> _Instructions to follow_: Below are some lines of data. Return all of them as they are.

> _Stored data_:
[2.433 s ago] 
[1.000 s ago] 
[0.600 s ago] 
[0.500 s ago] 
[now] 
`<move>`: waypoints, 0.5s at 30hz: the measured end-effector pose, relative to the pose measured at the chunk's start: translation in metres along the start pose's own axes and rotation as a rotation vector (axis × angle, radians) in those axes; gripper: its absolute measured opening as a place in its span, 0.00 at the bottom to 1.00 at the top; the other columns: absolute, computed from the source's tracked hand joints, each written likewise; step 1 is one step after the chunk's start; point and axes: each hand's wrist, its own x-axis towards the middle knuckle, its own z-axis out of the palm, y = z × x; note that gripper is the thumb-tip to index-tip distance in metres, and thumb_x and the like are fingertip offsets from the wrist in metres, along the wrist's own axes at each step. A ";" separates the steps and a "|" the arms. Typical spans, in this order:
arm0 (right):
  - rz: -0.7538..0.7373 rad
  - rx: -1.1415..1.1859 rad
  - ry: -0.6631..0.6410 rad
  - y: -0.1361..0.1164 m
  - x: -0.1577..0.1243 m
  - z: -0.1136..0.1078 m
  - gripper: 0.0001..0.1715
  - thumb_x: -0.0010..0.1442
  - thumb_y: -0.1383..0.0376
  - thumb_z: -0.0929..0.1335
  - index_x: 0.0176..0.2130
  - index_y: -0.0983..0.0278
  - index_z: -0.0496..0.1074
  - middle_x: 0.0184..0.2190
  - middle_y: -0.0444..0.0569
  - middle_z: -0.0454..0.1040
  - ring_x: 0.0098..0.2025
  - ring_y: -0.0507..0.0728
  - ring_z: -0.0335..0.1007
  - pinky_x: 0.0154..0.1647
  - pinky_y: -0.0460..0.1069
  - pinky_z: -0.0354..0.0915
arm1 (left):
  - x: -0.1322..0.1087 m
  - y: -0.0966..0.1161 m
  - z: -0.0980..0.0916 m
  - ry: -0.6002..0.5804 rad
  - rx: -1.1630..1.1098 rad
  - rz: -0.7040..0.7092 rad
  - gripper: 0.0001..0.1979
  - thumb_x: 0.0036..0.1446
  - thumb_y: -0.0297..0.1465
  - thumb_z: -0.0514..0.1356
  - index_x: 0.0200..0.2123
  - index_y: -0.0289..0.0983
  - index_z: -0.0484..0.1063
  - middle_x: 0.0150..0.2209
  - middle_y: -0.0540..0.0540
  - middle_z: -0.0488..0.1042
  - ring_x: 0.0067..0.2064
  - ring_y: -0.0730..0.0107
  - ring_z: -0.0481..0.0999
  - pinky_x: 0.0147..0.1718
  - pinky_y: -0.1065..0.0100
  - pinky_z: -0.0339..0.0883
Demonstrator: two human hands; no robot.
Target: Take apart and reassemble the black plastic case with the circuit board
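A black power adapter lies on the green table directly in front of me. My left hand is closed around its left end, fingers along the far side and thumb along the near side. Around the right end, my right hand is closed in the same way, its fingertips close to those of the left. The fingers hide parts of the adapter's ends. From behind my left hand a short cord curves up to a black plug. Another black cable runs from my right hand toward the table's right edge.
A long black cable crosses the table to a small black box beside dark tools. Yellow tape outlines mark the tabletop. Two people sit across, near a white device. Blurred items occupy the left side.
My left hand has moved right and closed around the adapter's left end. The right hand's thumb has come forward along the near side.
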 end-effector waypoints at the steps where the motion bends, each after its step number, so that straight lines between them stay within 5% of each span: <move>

> _Output of the exercise_:
[2.433 s ago] 
[1.000 s ago] 
[0.600 s ago] 
[0.500 s ago] 
[now] 
`<move>`: waypoints, 0.5s at 30hz: the measured end-effector pose, relative to the pose measured at the chunk's start: translation in metres along the start pose's own axes and rotation as a rotation vector (axis × angle, radians) in those axes; gripper: its absolute measured opening as a place in its span, 0.00 at the bottom to 1.00 at the top; the other columns: absolute, computed from the source's tracked hand joints, each written likewise; step 1 is one step after the chunk's start; point and axes: each hand's wrist, its own x-axis towards the middle knuckle, its own z-axis out of the palm, y = z × x; note that gripper is the thumb-tip to index-tip distance in metres, and thumb_x and the like are fingertip offsets from the wrist in metres, along the wrist's own axes at each step. A ";" separates the steps and a "|" the arms. Typical spans, in this order:
arm0 (right):
  - rz: -0.7538..0.7373 rad
  - rx: -1.1415..1.1859 rad
  - ry: -0.6631..0.6410 rad
  - y: -0.1361..0.1164 m
  - x: -0.1577..0.1243 m
  - z: -0.1136..0.1078 m
  - gripper: 0.0001..0.1715
  - thumb_x: -0.0010..0.1442
  - thumb_y: -0.1383..0.0376
  - thumb_z: -0.0929..0.1335
  - index_x: 0.0176..0.2130
  - index_y: -0.0983..0.0278
  - index_z: -0.0496..0.1074
  - middle_x: 0.0184..0.2190
  - middle_y: -0.0444..0.0569
  - middle_z: -0.0454..0.1040
  - ring_x: 0.0098..0.2025
  - ring_y: -0.0507..0.0728
  - ring_z: -0.0335..0.1007
  - pinky_x: 0.0154..0.1647
  - pinky_y: -0.0460..0.1069
  - pinky_z: -0.0354..0.0915
arm1 (left):
  - x: -0.1322..0.1087 m
  - y: -0.0966..0.1161 m
  - z: -0.0980..0.0916 m
  - ry: -0.6002..0.5804 rad
  - rx: -1.1630..1.1098 rad
  - rz: -0.7040..0.7092 rad
  - gripper: 0.0001..0.1979
  - thumb_x: 0.0036..0.1446
  - thumb_y: -0.0297..0.1465
  - thumb_z: -0.0514..0.1356
  - index_x: 0.0200..0.2123
  - index_y: -0.0289..0.0983
  - index_z: -0.0484..0.1063
  - middle_x: 0.0150..0.2209
  - middle_y: -0.0540..0.0540
  - middle_z: -0.0488..0.1042
  - ring_x: 0.0067..0.2064
  - ring_y: -0.0730..0.0107
  - ring_z: -0.0481..0.0999
  - pinky_x: 0.0147..0.1718
  - pinky_y: -0.1065..0.0100
  - pinky_z: -0.0339..0.0883
Demonstrator: two human hands; no robot.
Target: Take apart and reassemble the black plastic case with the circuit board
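A black power adapter lies on the green table directly in front of me. My left hand is closed around its left end, fingers along the far side and thumb along the near side. Around the right end, my right hand is closed in the same way, its fingertips close to those of the left. The fingers hide parts of the adapter's ends. From behind my left hand a short cord curves up to a black plug. Another black cable runs from my right hand toward the table's right edge.
A long black cable crosses the table to a small black box beside dark tools. Yellow tape outlines mark the tabletop. Two people sit across, near a white device. Blurred items occupy the left side.
My left hand has moved right and closed around the adapter's left end. The right hand's thumb has come forward along the near side.
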 end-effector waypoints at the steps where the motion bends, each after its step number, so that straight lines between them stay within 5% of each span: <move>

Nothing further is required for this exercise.